How often do you accidentally or thoughtlessly remove some necessary information from your computer? Or – with your brains on autopilot – clean the Trash bin? And furthermore, format the hard drive? We have all been there – not once, not twice, but many times. Do you remember how vigorously you’ve regretted it (or the fact that humanity has not yet invented the time machine)?
Half the trouble if such accident happened with the hard disk drive (HDD). Due to its design peculiarities, the data can be restored relatively easy. On the other hand, solid-state drives (SSD) don’t have moving parts and besides, are built in an entirely different manner compared with the rotating discs.
On the one hand, the nature of your interest regarding data restoration on SSD may be provoked by the question “Can someone recover my data from an SSD on a computer that I am selling or giving away?” Then, you are actually interested in the secure erase.
If you simply delete files from SSD and do not perform other operations after that, the data can be restored at least partially.

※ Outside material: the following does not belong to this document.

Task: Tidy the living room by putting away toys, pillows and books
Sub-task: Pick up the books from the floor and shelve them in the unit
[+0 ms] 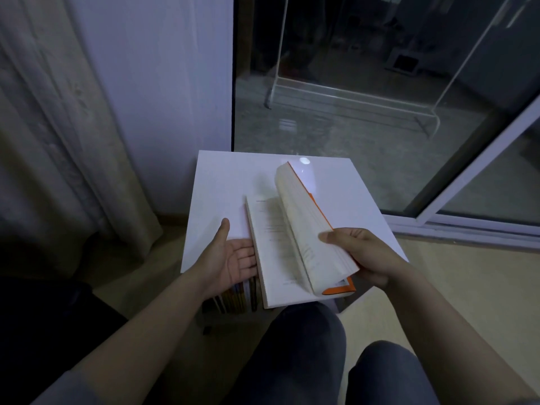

The thing is, the solid-state drive does not overwrite or delete the existing sector with files immediately. Instead, it writes new information to another location and simply changes the pointer to the new version leaving the old one active for some time. The previous version can be erased with time, or it may not. As a result, even the data that you think was deleted can still be present and available on the SSD.
The most reliable way to safely (however, not reliably, unfortunately) wipe the entire SSD is through the ATA Secure Erase command.
Another approach – to use full disk encryption. To do this, ensure that the whole file system on the disk is encrypted from the very beginning (for example, Truecrypt or BitLocker). When you want to disinfect the disk, blow out all the crypto keys and erase them safely, and then wipe out the disk as best as possible. This can be a smart solution, although it can also be linked to the ATA Secure Erase for better security.
Recover files from formatted SSD
The other side of the “data recovery from SSD” coin is the restoration of unintentionally lost files after disk formatting or failure. And that’s where a user might experience a lot of trouble.
The thing is, one of the distinctive SSD’s features is the wear leveling firmware meant to prolong its service life. It has a trim command (aka TRIM), which is used by the operating system to tell SSD that some files are not in use anymore after you delete them.
When it comes to formatting, the firmware immediately starts to erase data and blocks of space marked as ‘No longer in use.’ This makes the recovery of more than random data bits merely possible in just a few seconds and guarantees its full inaccessibility after a few minutes. If this is the case, even the most powerful recovery software would not be able to help you to restore lost files.
Therefore, try not to format SSD accidentally or until you are 110% sure about that. And set up regular backup, no arguing about that!